Adversité, chère adversité…

Par Hadrien Maur

 

On voit de plus en plus émerger le mot « adversité » dans le jargon managérial : « Comment rester positif face à l’adversité », « Rebondir devant l’adversité », « Transformer l’adversité en succès » ou encore « L’adversité pour atout ! » Des expressions entrainantes, épiques même, où l’adversité prend la forme d’un défi, voire d’un bénéfice…

Pourtant, quand on regarde la définition de plus près, on a du mal à voir comment cette adversité pourrait être un avantage. Le Centre National de Ressources Textuelles et Lexicales nous en donne la définition suivante : « Sort contraire, circonstances malheureuses (deuil, revers de fortune, etc.) s’imposant comme une épreuve à subir ou à surmonter » Le bénéfice ne semble pas être la chose la plus patente dans cette acception, mais la terminologie combattante qui s’articule autour de « l’épreuve » parait plus prometteuse. C’est d’ailleurs cette nomenclature qui va venir colorer les discours de nos chers gestionnaires embraseurs de foules.

En effet, cela fait plusieurs décennies que la sphère entrepreneuriale s’est emparée d’un registre sémantique frappé par le lexique guerrier. Les salariés sont des « machines à performer », les managers des « stratèges », les équipes des « commandos d’élites », les locaux des « War room », « Bunker » et autres « QG ». Cette appropriation est telle qu’on importe même des outils militaires dans le cadre de la réalisation d’un simple projet. Ainsi, le nouveau papier toilette « Super Doux », dont Jean-Paul est le chef de projet, disposera évidemment d’un retour sur expérience (ou RETEX). Il sera composé de plusieurs « vagues », décomposées elles-mêmes en diverses « phases de lancement, déploiement, consolidation… » … Cette armada permettra au « Super Doux » d’attaquer le marché en toute quiétude et d’atteindre son cœur de cible : la fameuse ménagère de moins de 50 ans…

Bref, la métaphore militaire est bien implantée en entreprise, mais aussi dans les politiques de santé publique où florissent vagues et stratégies de vaccination… Cependant, si dans le cas des grivetons, l’emploi de ces expressions est spécifique à leur domaine qui relève de la défense (ou de la guerre, c’est au goût), qu’en est-il de l’entreprise ? S’il y a défense, cela sous-entend qu’il y a quelque chose à défendre.

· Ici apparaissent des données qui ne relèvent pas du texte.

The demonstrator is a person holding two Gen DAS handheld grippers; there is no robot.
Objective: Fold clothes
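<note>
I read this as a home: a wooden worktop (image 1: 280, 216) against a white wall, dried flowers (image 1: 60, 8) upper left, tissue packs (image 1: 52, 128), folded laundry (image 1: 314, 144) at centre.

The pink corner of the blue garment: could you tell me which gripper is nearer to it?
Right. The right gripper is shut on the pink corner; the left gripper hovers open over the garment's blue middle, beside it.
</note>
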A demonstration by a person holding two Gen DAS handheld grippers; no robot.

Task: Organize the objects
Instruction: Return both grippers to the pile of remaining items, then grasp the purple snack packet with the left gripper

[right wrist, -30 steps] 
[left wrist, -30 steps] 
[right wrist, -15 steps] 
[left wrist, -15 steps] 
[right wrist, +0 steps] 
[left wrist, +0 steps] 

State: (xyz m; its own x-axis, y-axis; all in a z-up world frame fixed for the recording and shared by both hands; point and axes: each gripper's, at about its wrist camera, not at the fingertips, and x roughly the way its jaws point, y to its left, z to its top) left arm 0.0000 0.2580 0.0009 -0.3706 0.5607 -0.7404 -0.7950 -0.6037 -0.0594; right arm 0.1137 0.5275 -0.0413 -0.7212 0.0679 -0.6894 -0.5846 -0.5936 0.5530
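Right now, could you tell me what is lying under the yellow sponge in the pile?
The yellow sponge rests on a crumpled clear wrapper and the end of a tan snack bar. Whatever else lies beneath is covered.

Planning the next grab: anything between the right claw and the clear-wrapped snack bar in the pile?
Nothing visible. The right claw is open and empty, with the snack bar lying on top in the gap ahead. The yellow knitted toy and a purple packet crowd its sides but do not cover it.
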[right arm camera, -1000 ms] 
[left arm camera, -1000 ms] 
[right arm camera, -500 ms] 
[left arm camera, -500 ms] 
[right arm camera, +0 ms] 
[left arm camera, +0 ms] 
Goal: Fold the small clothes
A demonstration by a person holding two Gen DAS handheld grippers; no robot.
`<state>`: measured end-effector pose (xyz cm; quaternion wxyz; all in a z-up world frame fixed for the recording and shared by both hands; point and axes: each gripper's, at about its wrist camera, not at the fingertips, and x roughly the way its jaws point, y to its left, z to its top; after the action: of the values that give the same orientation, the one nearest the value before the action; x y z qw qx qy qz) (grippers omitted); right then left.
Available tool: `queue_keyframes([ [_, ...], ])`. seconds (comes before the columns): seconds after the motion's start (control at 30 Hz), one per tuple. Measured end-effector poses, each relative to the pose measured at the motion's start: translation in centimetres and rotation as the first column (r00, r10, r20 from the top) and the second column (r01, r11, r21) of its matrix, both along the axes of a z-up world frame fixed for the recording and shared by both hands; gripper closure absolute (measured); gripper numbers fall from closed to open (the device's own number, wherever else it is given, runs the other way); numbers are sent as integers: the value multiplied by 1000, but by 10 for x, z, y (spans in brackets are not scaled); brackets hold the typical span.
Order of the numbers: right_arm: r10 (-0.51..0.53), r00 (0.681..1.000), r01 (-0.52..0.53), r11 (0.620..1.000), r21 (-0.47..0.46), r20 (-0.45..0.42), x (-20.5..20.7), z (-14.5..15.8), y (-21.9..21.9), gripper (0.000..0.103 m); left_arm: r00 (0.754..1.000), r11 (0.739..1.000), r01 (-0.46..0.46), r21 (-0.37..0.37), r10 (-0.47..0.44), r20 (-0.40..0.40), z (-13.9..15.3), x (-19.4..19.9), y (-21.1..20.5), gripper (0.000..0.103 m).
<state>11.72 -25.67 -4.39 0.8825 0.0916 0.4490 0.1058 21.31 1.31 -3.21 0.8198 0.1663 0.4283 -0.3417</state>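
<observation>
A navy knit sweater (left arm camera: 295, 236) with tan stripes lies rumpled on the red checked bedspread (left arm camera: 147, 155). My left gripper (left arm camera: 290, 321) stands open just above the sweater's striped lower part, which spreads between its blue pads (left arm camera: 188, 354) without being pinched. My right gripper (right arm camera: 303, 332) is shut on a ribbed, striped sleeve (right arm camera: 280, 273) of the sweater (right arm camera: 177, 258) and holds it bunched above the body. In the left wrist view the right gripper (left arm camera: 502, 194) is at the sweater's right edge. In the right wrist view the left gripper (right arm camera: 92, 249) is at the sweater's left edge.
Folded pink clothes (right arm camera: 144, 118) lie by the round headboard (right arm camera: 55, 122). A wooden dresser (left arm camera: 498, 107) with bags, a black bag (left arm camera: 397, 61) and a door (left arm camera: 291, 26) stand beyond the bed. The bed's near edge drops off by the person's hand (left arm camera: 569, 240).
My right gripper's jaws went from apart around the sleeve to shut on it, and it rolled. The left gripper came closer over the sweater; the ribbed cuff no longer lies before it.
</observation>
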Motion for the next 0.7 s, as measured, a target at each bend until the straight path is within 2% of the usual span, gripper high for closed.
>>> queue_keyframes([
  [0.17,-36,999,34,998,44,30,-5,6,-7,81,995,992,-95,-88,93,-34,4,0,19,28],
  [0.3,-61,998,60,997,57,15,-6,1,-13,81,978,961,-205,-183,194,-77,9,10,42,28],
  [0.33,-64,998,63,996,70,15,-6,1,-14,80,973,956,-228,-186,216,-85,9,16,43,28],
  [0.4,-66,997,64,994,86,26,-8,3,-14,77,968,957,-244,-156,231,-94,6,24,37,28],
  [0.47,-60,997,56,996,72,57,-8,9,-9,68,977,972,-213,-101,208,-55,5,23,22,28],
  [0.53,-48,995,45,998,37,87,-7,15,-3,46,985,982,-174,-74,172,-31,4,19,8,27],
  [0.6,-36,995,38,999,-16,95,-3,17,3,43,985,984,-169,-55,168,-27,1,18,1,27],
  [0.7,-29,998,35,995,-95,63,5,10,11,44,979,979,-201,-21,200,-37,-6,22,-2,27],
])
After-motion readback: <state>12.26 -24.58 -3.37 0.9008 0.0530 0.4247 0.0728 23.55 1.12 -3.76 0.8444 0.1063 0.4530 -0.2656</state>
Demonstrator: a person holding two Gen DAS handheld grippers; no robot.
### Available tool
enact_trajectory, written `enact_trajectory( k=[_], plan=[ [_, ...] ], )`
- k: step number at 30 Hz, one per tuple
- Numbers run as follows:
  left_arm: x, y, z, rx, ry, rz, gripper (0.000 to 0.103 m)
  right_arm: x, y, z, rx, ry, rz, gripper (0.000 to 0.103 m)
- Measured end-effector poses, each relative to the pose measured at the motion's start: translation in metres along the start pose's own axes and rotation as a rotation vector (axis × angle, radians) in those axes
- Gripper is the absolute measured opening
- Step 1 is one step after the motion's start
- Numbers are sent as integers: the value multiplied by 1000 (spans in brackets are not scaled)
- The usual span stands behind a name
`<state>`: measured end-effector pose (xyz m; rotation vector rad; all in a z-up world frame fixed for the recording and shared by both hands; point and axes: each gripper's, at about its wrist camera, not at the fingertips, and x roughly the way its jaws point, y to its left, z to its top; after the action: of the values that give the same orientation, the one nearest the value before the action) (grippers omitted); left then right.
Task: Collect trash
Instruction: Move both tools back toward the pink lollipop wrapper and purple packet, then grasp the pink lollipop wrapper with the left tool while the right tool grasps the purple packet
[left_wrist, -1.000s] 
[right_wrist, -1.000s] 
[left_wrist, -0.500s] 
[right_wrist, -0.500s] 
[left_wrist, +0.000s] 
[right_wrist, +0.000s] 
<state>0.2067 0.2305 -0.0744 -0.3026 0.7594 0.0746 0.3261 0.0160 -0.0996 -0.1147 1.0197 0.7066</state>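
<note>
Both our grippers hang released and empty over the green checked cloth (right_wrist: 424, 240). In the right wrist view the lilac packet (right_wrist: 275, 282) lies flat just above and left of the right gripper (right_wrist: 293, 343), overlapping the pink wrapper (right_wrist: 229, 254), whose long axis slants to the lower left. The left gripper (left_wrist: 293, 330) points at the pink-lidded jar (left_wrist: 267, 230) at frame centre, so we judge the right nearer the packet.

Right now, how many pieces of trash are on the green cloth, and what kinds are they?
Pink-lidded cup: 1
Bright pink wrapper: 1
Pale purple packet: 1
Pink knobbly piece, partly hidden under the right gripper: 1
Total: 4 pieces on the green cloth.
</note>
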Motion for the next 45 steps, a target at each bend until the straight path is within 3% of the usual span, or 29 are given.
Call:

Il y a donc une menace, un adversaire… adversaire qui d’ailleurs peut provoquer des événements malheureux, des épreuves, des adversités… Ça s’entend pour les troupiers, mais pour l’entreprise, qui est l’ennemi ? Les sombres concurrents qui s’évertuent à défier le « Super Doux » de notre fier Jean-Paul ? L’immonde règlementation qui ose interdire l’utilisation de produits chimiques prétendument cancérigènes ? Les associations de consommateurs qui mettent leur sale nez là où ils ne devraient déposer que leur dodu fessier ?

Tout cela semble bien mystérieux… peut-être que la réponse est à chercher du côté de la psychologie du développement et plus particulièrement, de la théorie du cours de la vie d’Elder ? Elder a étudié les trajectoires de vie des enfants de la grande dépression des années 30. Il a pu montrer que dans le cas où les enfants venaient de familles de classes moyennes ayant perdu une part considérable de leurs revenus, ces enfants enregistraient des trajectoires de vie plus favorables : meilleur travail et parcours scolaire, statut social supérieur… Pour Elder, l’expérience de l’adversités économique les a forcés à mobiliser leurs ressources, à assumer des responsabilités, à prendre des initiatives et à coopérer. Cependant, Elder n’a pas retrouvé les mêmes effets chez ceux qui ont vécu la crise économique dès leur petite enfance. Pour eux, les conséquences de l’adversité ont été dramatiques : moins de réussite scolaire, syndrome de dépendance, sentiment de victimisation… Mais Elder a également identifié des paramètres qui vont modérer les effets de l’adversité. C’est le cas de la qualité de vie au sein de la famille mais aussi de la capacité de l’individu à faire des choix et à s’adapter de façon efficiente à son environnement.

Alors, pour ou contre l’adversité ? Faut-il la célébrer ou la redouter ? Ce qui est sûr, c’est qu’on est pas près de voir disparaitre les tournures hasardeuses des harangues de nos gourous favoris.